Try it
The data must be reproduced verbatim; images are to be omitted.

Data shown
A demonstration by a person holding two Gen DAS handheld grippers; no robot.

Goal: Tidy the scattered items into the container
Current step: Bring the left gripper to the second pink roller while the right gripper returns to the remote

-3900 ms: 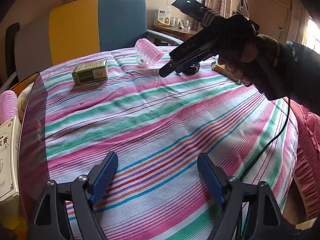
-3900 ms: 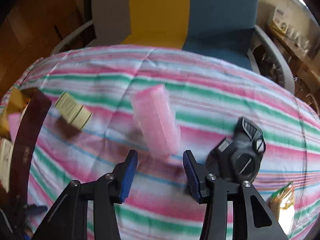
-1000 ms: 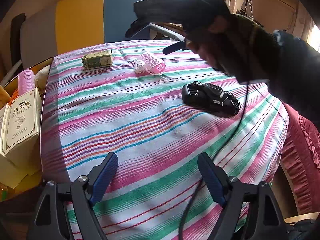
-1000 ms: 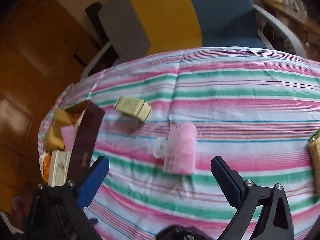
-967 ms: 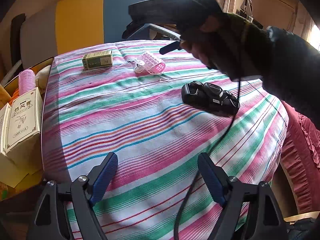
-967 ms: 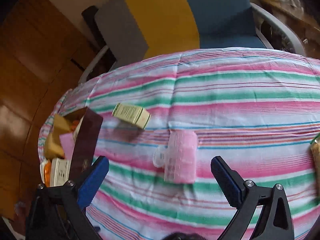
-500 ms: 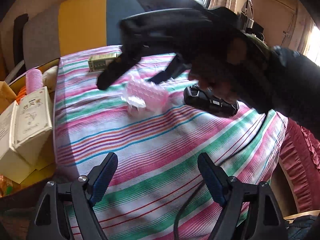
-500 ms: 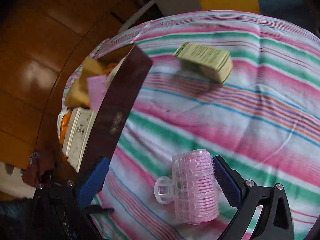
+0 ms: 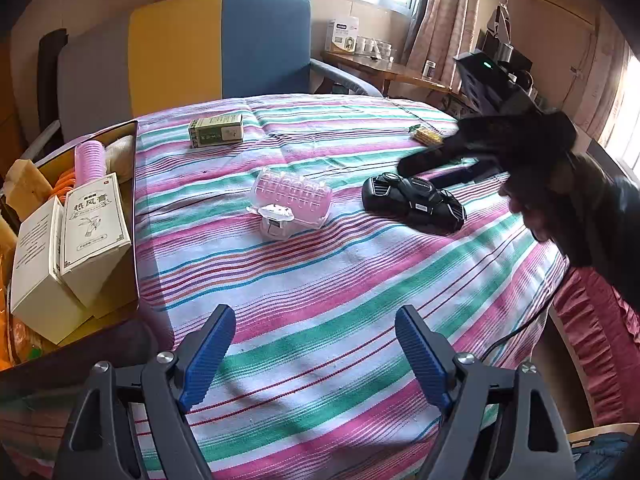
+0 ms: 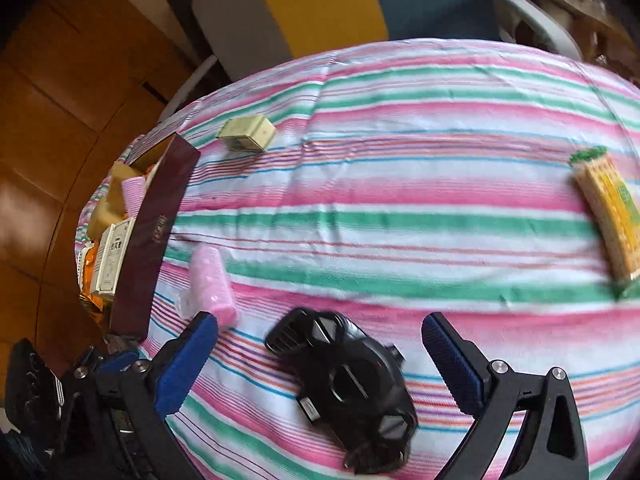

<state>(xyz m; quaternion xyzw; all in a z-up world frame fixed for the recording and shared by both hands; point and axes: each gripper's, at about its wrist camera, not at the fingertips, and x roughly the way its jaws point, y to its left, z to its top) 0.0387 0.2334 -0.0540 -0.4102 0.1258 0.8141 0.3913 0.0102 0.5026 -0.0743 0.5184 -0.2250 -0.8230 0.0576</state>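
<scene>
Both claws are spread, nothing held: left claw (image 9: 316, 354), right claw (image 10: 320, 364). Black device (image 10: 352, 396) is partly blurred; container (image 9: 134, 216) is cut off.

— Where does everything lie on the striped bedspread (image 9: 320, 280)?

— The pink plastic hair roller (image 9: 291, 200) lies mid-cloth, the black ribbed gadget (image 9: 414, 202) to its right, the small green carton (image 9: 216, 131) behind it, the yellow snack packet (image 9: 426, 134) far back right.

— And the container?

— The open brown box (image 9: 134, 216) sits at the left edge, with white cartons (image 9: 72, 248) and another pink roller (image 9: 90, 158) inside.
</scene>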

Task solution
A demonstration by a person holding two Gen DAS handheld grippers; no robot.

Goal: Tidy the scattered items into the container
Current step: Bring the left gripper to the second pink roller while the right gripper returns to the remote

-3900 ms: 
-3900 ms: 
-1000 ms: 
-1000 ms: 
-967 ms: 
-967 ms: 
-500 ms: 
-500 ms: 
+0 ms: 
+0 ms: 

<state>(xyz m; quaternion xyzw; all in a z-up world frame fixed for the recording and shared by both hands; point and axes: each gripper's, at about its wrist camera, not at the fingertips, and x roughly the way its jaws point, y to its left, z to its top) 0.0387 0.2334 -0.0540 -0.4102 0.1258 0.8141 0.3913 0.0102 0.5026 -0.0743 0.5184 -0.2250 -0.8230 0.0576</state>
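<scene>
Both claws are spread, nothing held: left claw (image 9: 316, 354), right claw (image 10: 320, 364). Black device (image 10: 352, 396) is partly blurred; container (image 9: 134, 216) is cut off.

— Where does everything lie on the striped bedspread (image 9: 320, 280)?

— The pink plastic hair roller (image 9: 291, 200) lies mid-cloth, the black ribbed gadget (image 9: 414, 202) to its right, the small green carton (image 9: 216, 131) behind it, the yellow snack packet (image 9: 426, 134) far back right.

— And the container?

— The open brown box (image 9: 134, 216) sits at the left edge, with white cartons (image 9: 72, 248) and another pink roller (image 9: 90, 158) inside.
</scene>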

Nothing remains to be added to the answer.